Dube back on track
After a few setbacks, Africa’s first aeropolis, which will promote foreign and local investment, is ready to take off
The history of Durban’s Dube TradePort may have been dogged by a series of crooked chief executives, but the state of the art air-cargo facility seems to have shaken off the image of being a provincial white elephant. Despite air-cargo volumes remaining relatively low because of the small number of international flights in and out of Durban’s King Shaka International Airport, which is at the heart of the trade port, and a dip in the industry internationally because of economic conditions, occupancy levels are at 100%.
The second phase of Africa’s first aerotropolis has been brought forward because of increased demand.
The trade port is at the centre of a 50-year master plan to develop Durban as a major logistics gateway for southern Africa, while building up an industrial and agricultural production precinct around the airport.
It will eventually be linked directly by road and rail to the Durban harbour and provide trade corridors to Gauteng, Swaziland and Mozambique.
The project is still in its early stages, but the ultimate aim is to create a seamless road, rail, air and sea platform to serve the subcontinent.
Hamish Erskine, Dube TradePort’s acting chief executive, told City Press this week that the demand for industrial space had exceeded the sites available on the 26-hectare first phase. As a result, the start of the second phase, involving another 50ha, was brought forward with the first sites being available in 2017.
Erskine said the industrial zone had already drawn more than R1 billion of private sector investment since 2010. The second phase is expected to attract an additional R10 billion in private sector investment in infrastructure over the next decade.
The facility’s 16ha agrizone, where hydroponic flowers and vegetables are grown and packed for domestic and international markets, has been running since 2013 and will be expanded next year.
The office space is fully let and Erskine said its hotel was finally going to be occupied after a request for occupation from a major investor.
The Dube City property development, a mixed-use office, hotel and retail zone, is fully occupied and work on the second phase of a R320 million office complex began last year. The 21 500m2 complex will be leased by private equity firm Eureka Capital.
“Dube TradePort has either met or exceeded its development milestones and is well positioned for
Tongaat medium-term and long-term growth,” said Erskine.
“The primary challenge has been to take full advantage of the opportunity to build air connectivity from King Shaka International Airport. Growth in air services is a primary driver of broader growth in cargo, business and tourism. This, in turn, will affect the development of property and operations.”
Erskine said the introduction of new flights by Qatar Airways from December and the reintroduction of Air Mauritius flights would increase cargo volumes, which, while above target, were still low.
Regional flights to Lusaka and Harare were also planned for the near future.
He said international cargo volumes had grown since 2011, with 13 851 tons moving through this year.
In the first quarter of this year, the volume reached 1 877 tons, an increase of 13.6% in the same quarter of the previous year.
Erskine said an additional challenge had been to open up the land needed for the expansion of the trade port.
“Due to the time required to get the necessary environmental approval to open up new land parcels for development, we have had to put a number of developers on a waiting list for the second phase of our industrial development zones. We have been aided by the long-term investment horizon cycles of foreign investors who have, to some degree, been able to absorb the waiting period.”
Bridget Gasa, chairperson of Dube TradePort’s new board, is confident the scandals involving former chief executive officers Rohan Persad and Saxen van Coller have not affected its efficiency.

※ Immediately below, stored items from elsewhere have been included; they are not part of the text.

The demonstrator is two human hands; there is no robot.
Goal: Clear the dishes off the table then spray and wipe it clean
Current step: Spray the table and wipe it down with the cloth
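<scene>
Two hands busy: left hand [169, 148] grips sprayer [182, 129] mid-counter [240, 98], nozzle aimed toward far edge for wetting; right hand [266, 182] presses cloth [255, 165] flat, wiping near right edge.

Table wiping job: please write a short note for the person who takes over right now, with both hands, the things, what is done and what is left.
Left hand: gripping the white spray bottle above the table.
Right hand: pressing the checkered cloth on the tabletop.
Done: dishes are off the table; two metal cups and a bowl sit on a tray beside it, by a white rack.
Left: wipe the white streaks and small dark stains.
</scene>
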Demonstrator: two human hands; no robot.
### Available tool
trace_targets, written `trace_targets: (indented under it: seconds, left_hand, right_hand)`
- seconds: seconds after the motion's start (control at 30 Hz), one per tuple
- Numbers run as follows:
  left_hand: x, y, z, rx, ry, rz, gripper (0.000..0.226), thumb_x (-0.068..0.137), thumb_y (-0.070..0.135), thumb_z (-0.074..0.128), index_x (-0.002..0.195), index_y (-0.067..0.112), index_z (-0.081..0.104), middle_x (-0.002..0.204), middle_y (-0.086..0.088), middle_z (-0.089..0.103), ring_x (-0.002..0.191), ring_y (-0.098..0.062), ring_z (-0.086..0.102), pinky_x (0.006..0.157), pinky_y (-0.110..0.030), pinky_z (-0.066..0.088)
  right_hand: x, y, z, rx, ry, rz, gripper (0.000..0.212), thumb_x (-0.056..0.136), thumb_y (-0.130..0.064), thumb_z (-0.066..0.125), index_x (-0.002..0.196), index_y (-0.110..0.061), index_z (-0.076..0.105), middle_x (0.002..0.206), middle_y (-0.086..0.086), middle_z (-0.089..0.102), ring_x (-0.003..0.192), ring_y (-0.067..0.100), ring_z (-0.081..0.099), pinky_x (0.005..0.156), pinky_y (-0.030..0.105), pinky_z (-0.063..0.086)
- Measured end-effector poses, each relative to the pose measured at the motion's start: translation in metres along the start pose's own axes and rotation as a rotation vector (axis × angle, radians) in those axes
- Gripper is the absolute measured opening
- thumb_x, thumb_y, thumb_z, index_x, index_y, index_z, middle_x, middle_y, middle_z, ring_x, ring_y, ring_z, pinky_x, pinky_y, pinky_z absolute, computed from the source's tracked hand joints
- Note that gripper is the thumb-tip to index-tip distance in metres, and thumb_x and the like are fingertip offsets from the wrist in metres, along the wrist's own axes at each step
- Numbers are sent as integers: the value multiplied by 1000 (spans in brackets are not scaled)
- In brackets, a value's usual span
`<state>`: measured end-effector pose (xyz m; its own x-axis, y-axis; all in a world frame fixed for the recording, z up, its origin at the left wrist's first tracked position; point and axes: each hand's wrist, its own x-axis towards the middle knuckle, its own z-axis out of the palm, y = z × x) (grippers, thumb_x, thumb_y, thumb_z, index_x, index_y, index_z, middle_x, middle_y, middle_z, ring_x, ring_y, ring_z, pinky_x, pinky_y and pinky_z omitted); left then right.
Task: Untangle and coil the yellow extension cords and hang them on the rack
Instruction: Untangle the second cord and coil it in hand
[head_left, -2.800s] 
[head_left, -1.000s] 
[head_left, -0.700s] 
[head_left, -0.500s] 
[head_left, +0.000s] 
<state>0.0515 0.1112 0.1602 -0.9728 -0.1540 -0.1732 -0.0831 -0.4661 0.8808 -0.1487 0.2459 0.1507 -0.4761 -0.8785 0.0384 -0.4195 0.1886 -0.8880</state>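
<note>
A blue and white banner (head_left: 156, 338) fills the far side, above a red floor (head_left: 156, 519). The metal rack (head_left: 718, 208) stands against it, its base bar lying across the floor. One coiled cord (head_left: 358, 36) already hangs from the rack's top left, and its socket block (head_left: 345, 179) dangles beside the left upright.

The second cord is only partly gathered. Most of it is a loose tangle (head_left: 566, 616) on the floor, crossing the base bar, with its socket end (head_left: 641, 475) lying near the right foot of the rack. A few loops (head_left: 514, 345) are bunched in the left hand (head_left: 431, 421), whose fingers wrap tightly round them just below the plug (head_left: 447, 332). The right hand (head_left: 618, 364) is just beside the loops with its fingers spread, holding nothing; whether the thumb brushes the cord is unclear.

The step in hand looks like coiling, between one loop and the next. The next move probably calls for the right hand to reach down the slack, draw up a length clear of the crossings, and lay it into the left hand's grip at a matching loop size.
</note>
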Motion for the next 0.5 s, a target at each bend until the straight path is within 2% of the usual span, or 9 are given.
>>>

Persad resigned in 2012 over a scandal in which he allegedly solicited bribes from Worldwide Flight Services SA, which was running the facility. Van Coller was fired after her false qualifications were exposed by City Press.
Gasa said the trade port worked off a fixed organisational strategy and had met the targets set for it.
“Neither of the two have had any effect on the development or operations of the trade port,” said Gasa.
She said an anticorruption task team was still investigating corruption and fraud charges against Persad.
Van Coller is being sued for any money the state might have lost because of her fraudulent qualifications.
Lionel Dwyer, a freight forwarder who is part of the Durban Chamber of Commerce and Industry’s trade and investment subcommittee, said the key challenge was to increase the amount of air cargo moving in and out of Durban.
“Most is flown into OR Tambo and trucked here. Linking the airport with the port is essential if we are to create a manufacturing and transport hub here,” he said.